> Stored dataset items
■ ■ ■ ■ ■ ■ ■
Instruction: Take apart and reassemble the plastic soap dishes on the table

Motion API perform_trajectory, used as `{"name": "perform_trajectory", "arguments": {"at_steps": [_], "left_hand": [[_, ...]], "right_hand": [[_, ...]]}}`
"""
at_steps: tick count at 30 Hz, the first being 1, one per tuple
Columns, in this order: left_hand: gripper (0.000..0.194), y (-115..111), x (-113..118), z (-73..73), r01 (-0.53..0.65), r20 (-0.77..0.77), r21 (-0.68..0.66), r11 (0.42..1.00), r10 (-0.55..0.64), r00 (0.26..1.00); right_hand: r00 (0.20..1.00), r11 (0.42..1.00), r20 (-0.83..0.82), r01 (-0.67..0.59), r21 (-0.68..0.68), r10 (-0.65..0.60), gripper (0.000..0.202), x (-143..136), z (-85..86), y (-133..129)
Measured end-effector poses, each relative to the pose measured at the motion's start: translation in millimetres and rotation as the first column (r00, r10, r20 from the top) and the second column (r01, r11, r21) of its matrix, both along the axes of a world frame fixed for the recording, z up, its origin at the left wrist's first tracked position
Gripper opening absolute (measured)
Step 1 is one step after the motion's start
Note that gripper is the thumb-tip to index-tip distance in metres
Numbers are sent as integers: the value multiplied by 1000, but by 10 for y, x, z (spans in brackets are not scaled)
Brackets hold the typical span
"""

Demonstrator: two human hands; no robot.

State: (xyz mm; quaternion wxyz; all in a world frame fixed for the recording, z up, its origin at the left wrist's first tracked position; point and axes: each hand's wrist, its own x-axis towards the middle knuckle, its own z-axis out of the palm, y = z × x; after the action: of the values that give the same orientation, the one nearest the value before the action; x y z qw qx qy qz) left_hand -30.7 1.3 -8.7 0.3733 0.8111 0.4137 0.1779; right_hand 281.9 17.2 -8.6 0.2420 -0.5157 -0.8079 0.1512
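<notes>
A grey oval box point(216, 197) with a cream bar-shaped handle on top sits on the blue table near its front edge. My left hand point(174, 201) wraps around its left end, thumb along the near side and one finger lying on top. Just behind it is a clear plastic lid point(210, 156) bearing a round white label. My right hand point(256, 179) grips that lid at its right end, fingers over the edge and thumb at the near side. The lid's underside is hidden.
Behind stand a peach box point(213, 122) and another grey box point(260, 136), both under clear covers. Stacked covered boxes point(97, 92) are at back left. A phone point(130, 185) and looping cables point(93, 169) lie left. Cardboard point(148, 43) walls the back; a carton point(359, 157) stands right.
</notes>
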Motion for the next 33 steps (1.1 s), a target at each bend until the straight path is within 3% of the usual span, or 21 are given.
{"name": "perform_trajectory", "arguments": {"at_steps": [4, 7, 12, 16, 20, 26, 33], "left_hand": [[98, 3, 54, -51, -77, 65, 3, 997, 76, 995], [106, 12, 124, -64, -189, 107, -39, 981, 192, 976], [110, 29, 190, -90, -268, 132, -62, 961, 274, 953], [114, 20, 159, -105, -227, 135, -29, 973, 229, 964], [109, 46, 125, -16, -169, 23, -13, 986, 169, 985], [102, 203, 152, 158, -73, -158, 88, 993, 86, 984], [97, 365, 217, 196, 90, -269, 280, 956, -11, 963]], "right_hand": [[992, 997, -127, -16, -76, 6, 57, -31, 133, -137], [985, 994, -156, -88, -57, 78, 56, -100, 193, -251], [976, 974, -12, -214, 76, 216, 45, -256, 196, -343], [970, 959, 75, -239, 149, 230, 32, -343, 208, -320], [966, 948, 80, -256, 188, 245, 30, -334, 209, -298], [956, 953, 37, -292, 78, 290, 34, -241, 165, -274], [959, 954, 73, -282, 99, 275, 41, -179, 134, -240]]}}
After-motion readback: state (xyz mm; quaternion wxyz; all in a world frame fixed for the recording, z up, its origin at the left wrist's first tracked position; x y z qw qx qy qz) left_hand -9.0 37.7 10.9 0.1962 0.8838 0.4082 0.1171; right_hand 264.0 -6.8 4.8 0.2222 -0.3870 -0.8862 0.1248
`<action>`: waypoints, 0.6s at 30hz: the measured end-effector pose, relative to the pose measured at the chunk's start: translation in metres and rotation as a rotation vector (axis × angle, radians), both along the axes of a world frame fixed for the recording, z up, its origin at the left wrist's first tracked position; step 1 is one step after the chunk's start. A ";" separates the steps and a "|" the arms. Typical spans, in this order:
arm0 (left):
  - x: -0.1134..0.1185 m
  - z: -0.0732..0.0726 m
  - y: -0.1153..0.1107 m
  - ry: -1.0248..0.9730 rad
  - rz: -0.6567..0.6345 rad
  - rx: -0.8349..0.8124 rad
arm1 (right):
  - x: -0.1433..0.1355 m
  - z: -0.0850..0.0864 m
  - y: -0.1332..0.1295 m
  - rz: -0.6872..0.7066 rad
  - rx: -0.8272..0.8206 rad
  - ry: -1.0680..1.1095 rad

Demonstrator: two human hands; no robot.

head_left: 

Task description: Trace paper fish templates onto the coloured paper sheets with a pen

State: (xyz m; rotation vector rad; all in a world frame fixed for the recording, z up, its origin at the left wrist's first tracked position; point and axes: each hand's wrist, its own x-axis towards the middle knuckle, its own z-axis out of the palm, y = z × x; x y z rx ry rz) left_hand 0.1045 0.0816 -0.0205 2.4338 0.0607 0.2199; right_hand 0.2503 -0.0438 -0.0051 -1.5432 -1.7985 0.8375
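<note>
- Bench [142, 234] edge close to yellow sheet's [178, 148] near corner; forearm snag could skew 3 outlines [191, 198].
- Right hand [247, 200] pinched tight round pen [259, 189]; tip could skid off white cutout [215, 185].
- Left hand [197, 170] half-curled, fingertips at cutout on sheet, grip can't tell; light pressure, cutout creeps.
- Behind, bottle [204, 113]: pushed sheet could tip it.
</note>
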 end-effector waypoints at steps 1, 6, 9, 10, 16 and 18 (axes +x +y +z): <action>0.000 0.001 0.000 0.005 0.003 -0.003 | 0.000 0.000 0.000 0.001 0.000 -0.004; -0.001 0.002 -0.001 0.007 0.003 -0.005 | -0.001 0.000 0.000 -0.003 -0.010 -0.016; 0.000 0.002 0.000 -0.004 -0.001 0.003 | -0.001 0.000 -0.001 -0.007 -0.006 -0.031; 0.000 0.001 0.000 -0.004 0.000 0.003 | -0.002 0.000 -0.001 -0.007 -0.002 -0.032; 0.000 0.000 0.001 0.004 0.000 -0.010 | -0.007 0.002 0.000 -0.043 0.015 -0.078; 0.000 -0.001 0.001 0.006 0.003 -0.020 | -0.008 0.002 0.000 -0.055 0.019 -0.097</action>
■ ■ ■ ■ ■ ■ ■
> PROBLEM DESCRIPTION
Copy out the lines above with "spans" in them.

> ANSWER BELOW
Numbers are sent as integers: the value multiplied by 1000, but by 10 for y, x, z (spans in brackets are not scaled)
`<action>`: waypoints, 0.6s at 30hz: the measured end-effector pose, relative to the pose measured at the chunk's start: translation in metres and rotation as a rotation vector (axis × angle, radians), both along the axes of a world frame fixed for the recording, z up, its origin at the left wrist's first tracked position; step 1 is one step after the chunk's start. A ";" separates the steps and a "|" the arms. Typical spans, in this order:

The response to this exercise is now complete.